Testing the effectiveness of a new type of spacers for local antibiotic therapy

Introduction The established treatments for purulent infection in the bone and joint involve one- or two‑stage local effect on the biofilm with use of bone cement and an active substance including an antibiotic in addition to systemic therapy.
The objective was to evaluate experimental qualitative and quantitative antibiotic release from bone cement introduced into a new type of lattice-structured spacer.

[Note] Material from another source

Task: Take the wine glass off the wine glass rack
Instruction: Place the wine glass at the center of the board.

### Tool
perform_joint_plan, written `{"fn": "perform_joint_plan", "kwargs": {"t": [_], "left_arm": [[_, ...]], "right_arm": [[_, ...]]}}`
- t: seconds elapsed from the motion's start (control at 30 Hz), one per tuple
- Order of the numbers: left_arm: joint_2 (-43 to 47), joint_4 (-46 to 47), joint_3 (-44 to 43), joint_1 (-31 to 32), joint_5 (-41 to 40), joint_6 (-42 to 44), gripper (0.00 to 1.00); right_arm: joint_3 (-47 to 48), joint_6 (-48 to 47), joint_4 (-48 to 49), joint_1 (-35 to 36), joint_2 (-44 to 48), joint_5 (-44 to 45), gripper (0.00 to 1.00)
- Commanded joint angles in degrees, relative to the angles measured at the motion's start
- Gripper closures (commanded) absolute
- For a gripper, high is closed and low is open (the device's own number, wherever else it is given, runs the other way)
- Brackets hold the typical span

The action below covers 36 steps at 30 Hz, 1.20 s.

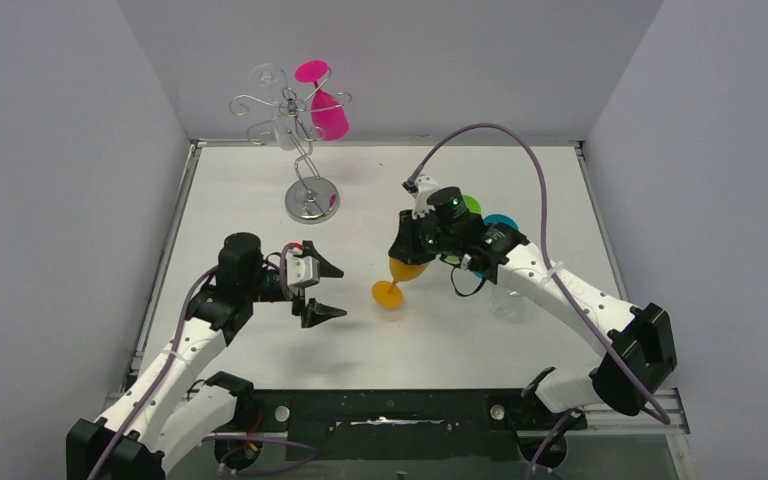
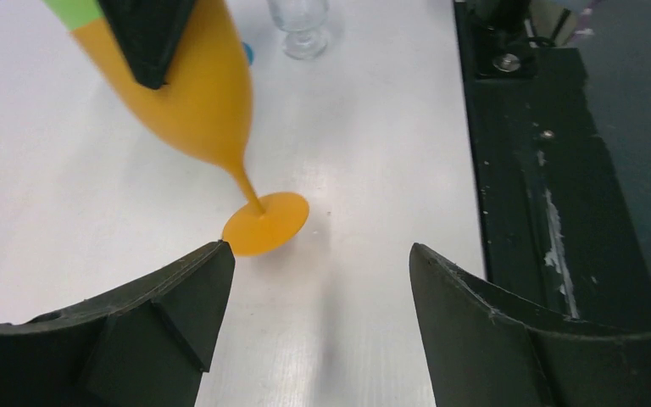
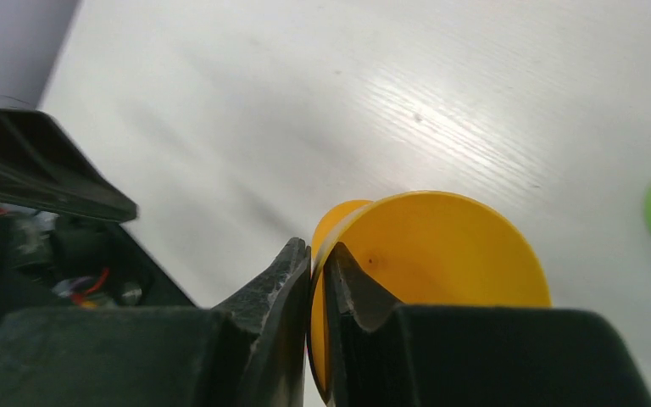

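The wine glass rack (image 1: 305, 150) stands at the far edge of the table (image 1: 520, 170), its round shiny base toward the left arm's side. A pink wine glass (image 1: 328, 112) hangs upside down from the scroll arms on its right. A clear wine glass (image 1: 282, 130) hangs among the curls on its left. An orange wine glass (image 1: 400, 278) is off the rack, well apart from its base, nearer the arms and to its right. It leans steeply with its foot down at the table, though whether the foot lies flat cannot be told. The right gripper (image 1: 412, 250) holds this glass by the lip of the bowl, one finger inside the rim and one outside, pinched narrow on the thin wall. The left gripper (image 1: 318, 290) hovers straight in front of the rack's base, its jaws spread wide and holding nothing, facing the orange foot just beside it. A second clear glass (image 1: 505, 300) stands on the table farther right of the rack, past the right arm
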<state>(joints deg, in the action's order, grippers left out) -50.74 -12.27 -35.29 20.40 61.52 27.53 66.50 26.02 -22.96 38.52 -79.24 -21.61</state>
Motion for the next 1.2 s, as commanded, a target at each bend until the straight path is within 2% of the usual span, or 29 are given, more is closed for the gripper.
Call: {"fn": "perform_joint_plan", "kwargs": {"t": [0.0,0.1,0.17,0.53,0.6,0.7,0.97,1.17], "left_arm": [[2.4,12.0,1.8,-0.2,-10.6,-9.1,0.24],[3.4,16.9,2.9,-0.2,-20.1,-18.0,0.23],[3.5,17.3,2.4,-0.2,-25.1,-20.7,0.23],[4.9,17.2,2.0,-0.2,-31.6,-20.9,0.22],[5.3,17.3,2.2,-0.3,-32.2,-20.7,0.22],[5.3,17.8,2.4,-0.2,-33.7,-21.3,0.22],[5.8,19.4,2.2,-0.2,-45.4,-27.2,0.22],[5.7,19.1,1.0,-0.2,-50.6,-29.3,0.21]], "right_arm": [[0.9,-5.5,-4.1,6.5,2.4,30.6,1.00],[-1.2,-3.4,-5.0,7.7,2.2,39.5,1.00],[-2.4,-0.6,-5.8,7.9,1.9,42.4,1.00],[-5.8,8.6,-9.7,8.2,3.1,54.3,0.99],[-6.0,8.5,-9.7,8.2,3.4,55.4,0.97],[-6.5,9.6,-9.3,7.8,3.5,54.9,0.89],[-5.8,10.0,-10.4,7.7,3.2,55.2,0.86],[-5.7,10.2,-11.9,7.7,3.4,57.9,0.85]]}}
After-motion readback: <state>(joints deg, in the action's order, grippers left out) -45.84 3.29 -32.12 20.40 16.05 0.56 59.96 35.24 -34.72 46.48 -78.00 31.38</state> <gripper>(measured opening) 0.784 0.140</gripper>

Material and methods A new type of lattice-structured implant/spacer manufactured using additive technologies and a comparison sample simulating a traditional reinforced spacer made of bone cement + antibiotic were used. Vancomycin release was measured by spectrophotometry for periods of 30 days. A regression line was used to plot calibration curves based on data obtained from mother solutions.
Results An effective profile of antibiotic release from bone cement was obtained in the first days of the experiment, followed by a decrease at the end of the first week and an exit to a uniform plateau. The amount of fixed antibiotic in solutions did not exceed 1 % of the total mass of bone cement and active substance. The amount of antibiotic released from the lattice-structured samples was higher than that in the comparison samples.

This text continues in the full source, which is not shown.